Началось, дружба милая, это самое дело: доктора призвали; осмотрел он, бесстыжие глаза, всю Ташу подробно, а был с ним ещё один хлюст, лысоватый такой, с золотыми пуговками, следователь, что ли, спрашивает: кто, когда? Она молчит, ей стыдно. Заарестовали меня, отвезли в губернию, в острог. Сижу. Лысый, это, говорит мне: сознайся, и будет тебе за то лёгкая казнь! Я ему добродушно предлагаю: «Отпусти меня, твоё высокородие, в Киев, ко святым мощам, грехи замолить». «Вот, говорит, и хорошо, сознался ты!» Поймал, значит, меня, лысый кот! А я ни в чём ему и не сознавался, просто так от скуки слово бросил. Скушно было мне, непривышно в остроге-то, кругом воры, человекоубийцы и всякий дрянной народ, к тому же думается: «А что с Ташей сделают?» Больше года тянули канитель эту, потом начали судить. Гляжу Таша тоже пришла, в рукавичках, сапожки на ней, необыкновенно всё! Платьице голубое вроде облака, душа насквозь светится. Весь этот суд на неё смотрит и весь народ, и знаешь, дружба, как сон всё это! А рядом с Ташей госпожа Анцыферова, помещица наша, щука-баба, хитрейшего ума. «Ох, думаю, эта меня загрызёт, эта меня съест до костей!»

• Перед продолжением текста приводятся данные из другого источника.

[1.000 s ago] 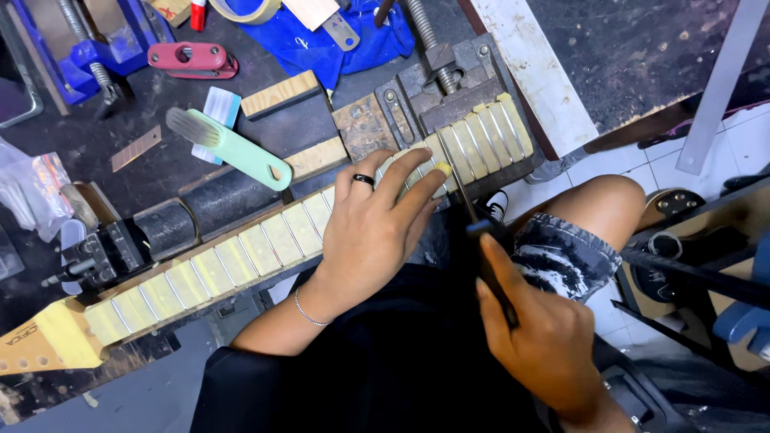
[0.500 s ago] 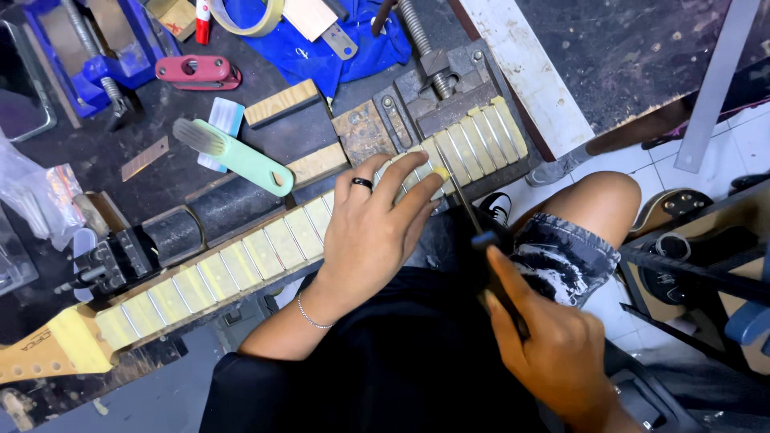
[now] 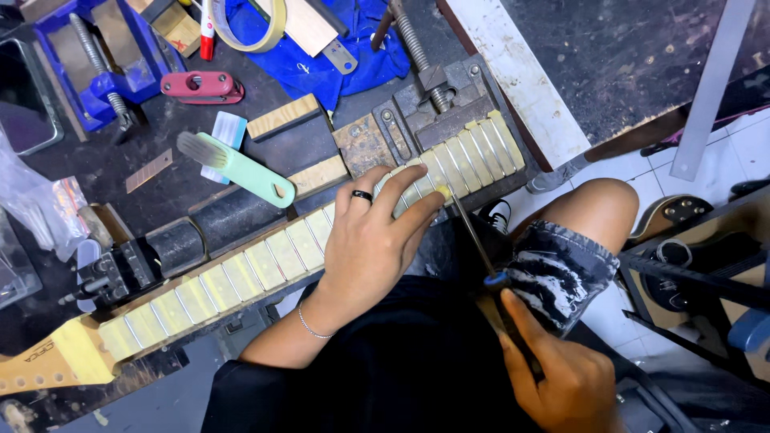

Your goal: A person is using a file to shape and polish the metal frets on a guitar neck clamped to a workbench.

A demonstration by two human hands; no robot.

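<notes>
Guitar neck (image 3: 241, 277) lies slantwise across the dark desk (image 3: 172, 180), its pale headstock low at the left edge and its far end up at the right, resting on the grey metal vise (image 3: 449, 108). The fingerboard is covered in strips of yellowish masking tape, so that only the thin frets show between them as narrow lines. A black clamp block (image 3: 120, 273) sits against the neck near the headstock end.

The left hand (image 3: 373, 240) lies palm down across the neck, near its upper end, with a dark ring on one finger and a thin bracelet at the wrist. Its fingers spread over the taped board and its grip is pressed flat on the neck, the forefinger stretched out toward the tip of the tool. The right hand (image 3: 561, 381) is low at the right, over the person's lap, its grip wrapped tight round the handle of a slim file (image 3: 473, 236). The dark shaft of the file runs up and to the left from that fist, and its tip meets the edge of the fingerboard just by the left forefinger.

Beyond the neck on the desk lie a mint-green brush (image 3: 241, 168), a red tool (image 3: 200, 86), a small wooden block (image 3: 282, 117), a blue vise (image 3: 96, 64), a blue cloth (image 3: 321, 68) and a roll of tape (image 3: 249, 28). A bare knee (image 3: 597, 212) shows right of the vise, above the tiled floor.
</notes>
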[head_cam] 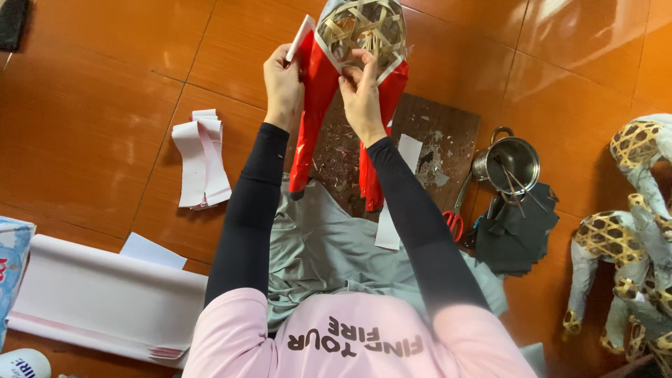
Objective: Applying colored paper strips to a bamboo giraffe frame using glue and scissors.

Он засмеялся как-то особенно добродушно.
Сын у ней Матвей Алексеич, я его за дурачка принимал, скушное дитё! Белый весь, без кровинки, в очках ходил, волосы поповские, бородёнка насмех, и всё он песни да сказки в книжечку записывал. Добряга, чего ни попроси даёт! Ну, мужики этим пользовались:
тот косу дай, этот дров, третий хлеба, берут кому чего надо, не надо. Я ему говорю: «Что ты, Алексеич, раздаёшь всё? Отцы, деды твои копили, наживали, шкуру драли с людей, не боясь греха, а ты раздаёшь без оправдания. Али тебе не жалко трудов человеческих?» «Так, говорит, надо!» Не больно умён был, ну всё-таки тихой души парень. Потом его губернатор в Китай сослал, нагрубил он губернатору, а тот его в Китай.
Ну суд. Оказался защитник у меня, часа два говорил, так руками и машет. Таша тоже за меня
Да ты жил с ней?
Он подумал, как бы припоминая, потом равнодушно сказал, следя обнажёнными глазами за полётом ястреба:
Бывает это живут и с дочерьми. Даже святой один с дочерьми жил, с двумя, от них тогда пророки Авраам, Исаак родились. Про себя я не скажу этого. Конешно, играл с ней; дело зимнее, ночи длинные, скушно! Особливо же скушно такому, который вертеться на земле привык, ходить туда-сюда, а я таков был. Сказки рассказывал я ей, сказок я знаю сотни. Ну, а сказка вещь фальшивая. И кровь горячит. А Таша
Он закрыл глаза и, качая головой, вздохнул:
Красавица же она была невозможная! А я тоже до женщин невозможный, совсем безумный!
Старик весь встрепенулся и с восхищением, с гордостью сказал, захлёбываясь словами:
Ты гляди, дружба: шестьдесят семь годов мне, а и теперь могу всякую женщину добрать до самого конца вот оно как. Пяток лет спустя какие кобылицы, бывало, молили меня: «Савёлушко, милый, отпусти, сил больше нет!» Пожалеешь, отпустишь, а она через неделю опять тут. «Что, спрашиваю, пришла? То-то вот!» Женщина это, дружба, большое дело, вся земля об этом бредит, зверь, птица, малая букашка все одним живы! Кроме-то чем жить?